Sunday, July 30, 2006

Sheila Harden

In my lap, as I tap away on my laptop, is a book of poetry by William Wordsworth. Sheila Harden received it for "2nd Prize. Form III. Winter Term 1929. Palmyra, Southsea." No doubt, Sheila Harden has long left this world.

I wonder -- How old were the eyes of this woman who perused these poetic rhymes of Wordsworth:

She dwelt among the untrodden ways

She dwelt among the untrodden ways
Beside the springs of Dove,
A maid whom there were none to praise
And very few to love:

A violet by a mossy stone
Half hidden from the eye!
Fair as a star, when only one
Is shining in the sky.

She lived unknown, and few could know
When Lucy ceased to be;
But she is in her grave, and, oh
The difference to me!

I wonder how that poem struck her? Did she feel like "Lucy?" Or, did she live with praise and a sense of her beauty and brilliance?

My eyes are fifty years old. One day, I will be gone, too, and someone will wonder about me. These words from Wordsworth caused me to pause and think:

By The Side Of The Grave Some Years After

Long time his pulse hath ceased to beat
But benefits, his gift, we trace--
Expressed in every eye we meet
Round this dear Vale, his native place.

To stately Hall and Cottage rude
Flowed from his life what still they hold,
Light pleasures, every day, renew;
And blessings half a century old.

Oh true of heart, of spirit gay,
Thy faults, where not already gone
From memory, prolong their stay
For charity's sweet sake alone.

Such solace find we for our loss;
And what beyond this thought we crave
Comes in the promise from the Cross,
Shining upon thy happy grave.

New England And England

For more than two weeks I was in New England and Sandy was in England. Now we are both back home. Sandy had an opportunity and experience of a lifetime. She was able to go to Oxford, England with a group from Columbus State University. She saw many of England's most famous attractions.

We were able to stay in touch through e-mail and a very brief phone chat almost every night. Each evening I roamed around the cabin with my cell phone to my ear asking, "Can you hear me now?"

During the trip, Sandy also went to Edinburgh, Scotland for a couple of days. Her adventures in Scotland took her breath away. The landscape, architecture, and the rugged beaches were indescribably beautiful. Her first day there, she took my breath away when she said, "Bill, you and I must come back here! I can't find words to describe Edinburgh."

Sandy's academic focus while in England was to study the "Pre-Raphaelites." I don't know much about them (For my male readers: Sandy said that the Pre-Raphaelites had a lot in common with "Wild at Heart" men), but I am going to read some of the books and research my bride has collected.

Sandy brought back souveniers for our children and me. The gifts she gave me were particularly meaningful: A tartan from the Wallace clan (think "Braveheart"), a book of poetry by William Wordsworth, and a book on Holy Communion by "Fidelis." I am going to do some research on Fidelis.

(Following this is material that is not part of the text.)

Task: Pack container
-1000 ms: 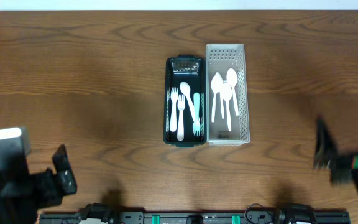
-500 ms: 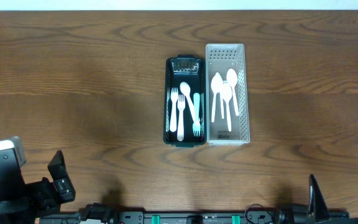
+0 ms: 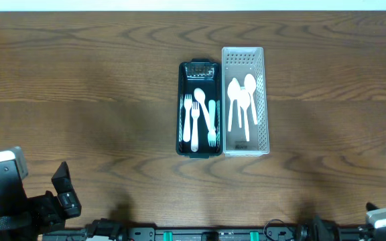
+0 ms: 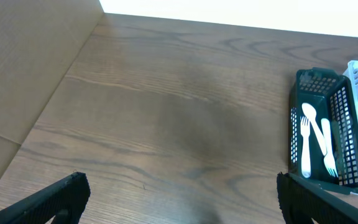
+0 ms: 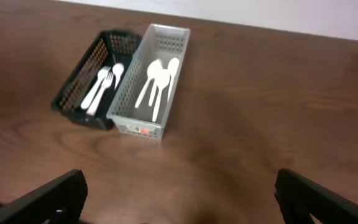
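Note:
A dark green basket [image 3: 181, 107] stands at the table's middle, holding white forks and a spoon [image 3: 195, 114] and a teal fork [image 3: 212, 124]. A white basket [image 3: 263, 100] touches its right side and holds three white spoons [image 3: 241, 100]. Both baskets also show in the left wrist view [image 4: 347, 143] and the right wrist view [image 5: 82, 78]. My left gripper [image 4: 179, 199] is open and empty at the near left corner of the table. My right gripper [image 5: 179, 199] is open and empty at the near right edge.
A cardboard surface [image 4: 23, 68] lies along the table's left side in the left wrist view. The left arm's body [image 3: 19, 194] sits at the bottom left of the overhead view; the right arm [image 3: 384, 219] barely shows at the bottom right.
The right arm has pulled back from the right side of the table down to the near edge, almost out of the overhead view. The left arm drew back slightly toward the near left corner.

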Motion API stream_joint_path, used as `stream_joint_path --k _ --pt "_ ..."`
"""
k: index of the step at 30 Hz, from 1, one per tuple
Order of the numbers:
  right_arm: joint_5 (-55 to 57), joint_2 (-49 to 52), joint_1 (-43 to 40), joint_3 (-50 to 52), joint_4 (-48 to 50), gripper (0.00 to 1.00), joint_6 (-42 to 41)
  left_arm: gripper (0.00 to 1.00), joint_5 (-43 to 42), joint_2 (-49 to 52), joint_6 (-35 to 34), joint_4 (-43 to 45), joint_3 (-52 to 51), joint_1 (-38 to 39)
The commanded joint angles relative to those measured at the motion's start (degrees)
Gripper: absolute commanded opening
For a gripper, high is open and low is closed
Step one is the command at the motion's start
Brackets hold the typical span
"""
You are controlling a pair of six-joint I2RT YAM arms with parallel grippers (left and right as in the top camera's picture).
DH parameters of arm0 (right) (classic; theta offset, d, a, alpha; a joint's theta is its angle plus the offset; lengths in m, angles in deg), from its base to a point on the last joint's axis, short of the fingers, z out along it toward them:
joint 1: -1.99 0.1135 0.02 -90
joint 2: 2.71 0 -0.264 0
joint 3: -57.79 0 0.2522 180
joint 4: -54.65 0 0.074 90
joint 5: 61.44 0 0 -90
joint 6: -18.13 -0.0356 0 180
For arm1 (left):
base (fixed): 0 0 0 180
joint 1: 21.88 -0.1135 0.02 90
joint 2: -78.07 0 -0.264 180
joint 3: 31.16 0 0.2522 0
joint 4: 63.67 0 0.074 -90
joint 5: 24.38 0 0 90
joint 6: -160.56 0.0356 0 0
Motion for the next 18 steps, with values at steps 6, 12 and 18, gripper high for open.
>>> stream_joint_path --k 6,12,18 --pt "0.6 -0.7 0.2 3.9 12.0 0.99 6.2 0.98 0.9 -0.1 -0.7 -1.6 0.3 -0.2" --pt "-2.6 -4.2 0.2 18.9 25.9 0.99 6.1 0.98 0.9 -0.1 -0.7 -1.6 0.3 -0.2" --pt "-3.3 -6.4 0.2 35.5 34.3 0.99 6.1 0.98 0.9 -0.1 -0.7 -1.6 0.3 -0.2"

I believe he was martyred. This particular book was given to Clyffe Pypard on March 5th, 1914 by Cuthbert Trent Matthews. The cursive hand writing is in that old sweeping English style and difficult to read but I think I got both of the names correct).

Oh, and by the way, for those of you who watched "The Chronicles of Narnia," Sandy also brought back a box of "Turkish Delight."

Monday, July 24, 2006

Back From Maine

I am back after spending some extended time at my favorite spot on the earth -- our cabin in Maine! It's back to work time!

This will be a short post.

I am going to give you two lists: Interesting things that happened in Maine; Things I survived while in Maine.

Interesting things that happened in Maine:

I was on the evening news. Why? The south bound lane of Route 2 slid into the Penobscot River; I went down to check it out and a camera crew and a newswoman from ABC interviewed me.

Sitting on the porch of the cabin I watched a red fox capture and eat a chipmunk. The action took place within 10 feet of me.

Kayaking down the river I saw two deer, a doe and lamb, swimming from one of the islands to the mainland.

A fish jumped into the one of the boats we were fishing from. The fish was not on a hook or line.

I watched a hawk divebomb an eagle several times. Truly a rare sight.

Things I survived while in Maine:

Ravenous mosquitos

A near miss of a thunderstorm that dropped hail the size of baseballs (we were in kayaks).